For many estimation problems, especially in the non-parametric estimation setting, various approximate minimax estimators have been established. The design of the approximate minimax estimator is intimately related to the geometry, such as the metric entropy number, of $\Theta$.

== Randomized minimax estimator ==

A risk set with a minimax rule.

Sometimes, a minimax estimator may take the form of a randomized decision rule. The parameter space has two elements and each point on the graph corresponds to the risk of a decision rule: the x-coordinate is the risk when the parameter is $\theta_1$ and the y-coordinate is the risk when the parameter is $\theta_2$. In this decision problem, the minimax estimator lies on a line segment connecting two deterministic estimators. Choosing $\delta_1$ with probability $1 - p$ and $\delta_2$ with probability $p$ minimises the supremum risk.

==Relationship to robust optimization==
Robust optimization is an approach to solve optimization problems under uncertainty in the knowledge of underlying parameters. For instance, the MMSE Bayesian estimation of a parameter requires the knowledge of parameter correlation function. If the knowledge of this correlation function is not perfectly available, a popular minimax robust optimization approach is to define a set characterizing the uncertainty about the correlation function, and then pursuing a minimax optimization over the uncertainty set and the estimator respectively. Similar minimax optimizations can be pursued to make estimators robust to certain imprecisely known parameters. For instance, a recent study dealing with such techniques in the area of signal processing can be found in.

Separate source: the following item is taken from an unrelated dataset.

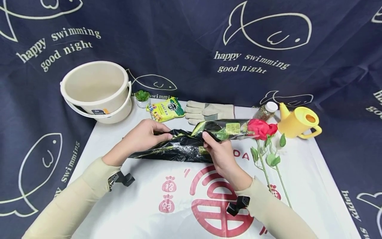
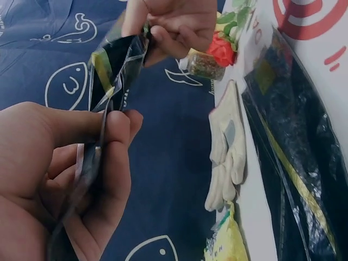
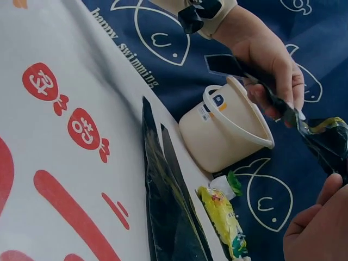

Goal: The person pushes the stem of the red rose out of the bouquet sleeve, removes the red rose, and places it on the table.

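A black clear-edged flower sleeve (image 1: 241,125) with gold trim is held up off the table, crumpled and twisted along its middle. My left hand (image 1: 148,134) pinches it between thumb and fingers, as the left wrist view also shows. Further right, my right hand (image 1: 222,155) grips the same sleeve with the thumb on top. Below the hands, more black sleeves (image 1: 179,153) lie flat on the white-covered table. Red artificial roses (image 1: 259,128) with green stems (image 1: 264,167) lie to the right; the raised sleeve's end overlaps the blossoms in the head view.
A beige bucket (image 1: 119,111) stands at the back left. Along the back edge are a small potted succulent (image 1: 142,97), a yellow-green packet (image 1: 167,110), work gloves (image 1: 209,111), a white-lidded jar (image 1: 265,112) and a yellow watering can (image 1: 296,122). Dark printed cloth hangs behind.
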`<state>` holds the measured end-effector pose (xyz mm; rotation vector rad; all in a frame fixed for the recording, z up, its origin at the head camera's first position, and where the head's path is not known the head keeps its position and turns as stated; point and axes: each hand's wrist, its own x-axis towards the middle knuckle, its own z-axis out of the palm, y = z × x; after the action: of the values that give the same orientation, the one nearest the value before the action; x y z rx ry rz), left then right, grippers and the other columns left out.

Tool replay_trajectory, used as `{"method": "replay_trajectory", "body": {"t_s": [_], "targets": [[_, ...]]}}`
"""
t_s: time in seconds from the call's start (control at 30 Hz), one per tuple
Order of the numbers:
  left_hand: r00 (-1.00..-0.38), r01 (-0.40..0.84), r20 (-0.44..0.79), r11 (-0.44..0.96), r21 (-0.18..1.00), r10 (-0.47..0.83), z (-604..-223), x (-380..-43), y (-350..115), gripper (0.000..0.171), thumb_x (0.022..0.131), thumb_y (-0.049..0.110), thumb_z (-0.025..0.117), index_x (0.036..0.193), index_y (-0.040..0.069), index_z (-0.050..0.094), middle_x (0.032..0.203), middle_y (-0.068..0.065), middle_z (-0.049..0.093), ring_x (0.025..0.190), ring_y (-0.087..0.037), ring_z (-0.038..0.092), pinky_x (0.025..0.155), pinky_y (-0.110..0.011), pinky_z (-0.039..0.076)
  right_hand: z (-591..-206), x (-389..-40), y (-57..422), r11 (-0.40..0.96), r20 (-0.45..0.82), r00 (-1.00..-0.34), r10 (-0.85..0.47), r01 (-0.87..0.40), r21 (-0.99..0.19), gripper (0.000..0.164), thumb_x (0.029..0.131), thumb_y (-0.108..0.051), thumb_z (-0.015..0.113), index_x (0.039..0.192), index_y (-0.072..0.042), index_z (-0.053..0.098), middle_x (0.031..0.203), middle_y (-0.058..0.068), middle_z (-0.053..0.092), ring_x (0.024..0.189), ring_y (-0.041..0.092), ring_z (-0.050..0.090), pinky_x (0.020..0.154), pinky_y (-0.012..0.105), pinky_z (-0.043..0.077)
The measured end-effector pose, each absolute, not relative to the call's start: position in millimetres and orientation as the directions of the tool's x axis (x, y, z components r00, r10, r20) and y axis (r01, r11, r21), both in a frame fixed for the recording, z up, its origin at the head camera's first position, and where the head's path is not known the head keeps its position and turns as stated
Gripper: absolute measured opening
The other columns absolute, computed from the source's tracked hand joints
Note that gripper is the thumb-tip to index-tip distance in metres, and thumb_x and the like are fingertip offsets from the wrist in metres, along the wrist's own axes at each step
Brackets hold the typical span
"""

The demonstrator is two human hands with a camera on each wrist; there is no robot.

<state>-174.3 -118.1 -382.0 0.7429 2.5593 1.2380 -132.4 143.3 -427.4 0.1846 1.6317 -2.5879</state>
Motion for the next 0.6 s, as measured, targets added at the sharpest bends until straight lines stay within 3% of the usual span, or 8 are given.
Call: {"method": "replay_trajectory", "body": {"t_s": [0.37,0.6], "targets": [[-0.843,0.303,0.000,0.475,0.826,0.538,-390,-178,-122,0.027,0.085,0.032,0.069,0.103,0.012,0.072,0.090,0.010,0.069,0.086,-0.006,0.063,0.076,-0.030,0.050,-426,-138,159,-0.456,-0.116,-0.992,0.057,0.078,-0.887,0.024,0.080,-0.010,0.075,0.098,-0.008,0.060,0.068,0.002,0.058,0.059,0.014,0.052,0.060,0.025,0.044],[-0.842,0.286,-0.017,0.473,0.833,0.539,-391,-181,-126,0.032,0.084,0.033,0.070,0.106,0.009,0.070,0.085,0.008,0.070,0.076,-0.009,0.063,0.070,-0.033,0.050,-425,-138,174,-0.468,-0.147,-0.987,0.068,0.099,-0.878,0.020,0.077,-0.008,0.077,0.089,-0.007,0.061,0.061,0.004,0.057,0.059,0.015,0.052,0.064,0.028,0.046]]}}
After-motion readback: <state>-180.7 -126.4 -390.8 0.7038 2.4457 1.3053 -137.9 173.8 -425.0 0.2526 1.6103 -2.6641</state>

In R. Fandom Noubiap and W. Seidel (2001) an algorithm for calculating a Gamma-minimax decision rule has been developed, when Gamma is given by a finite number of generalized moment conditions. Such a decision rule minimizes the maximum of the integrals of the risk function with respect to all distributions in Gamma. Gamma-minimax decision rules are of interest in robustness studies in Bayesian statistics.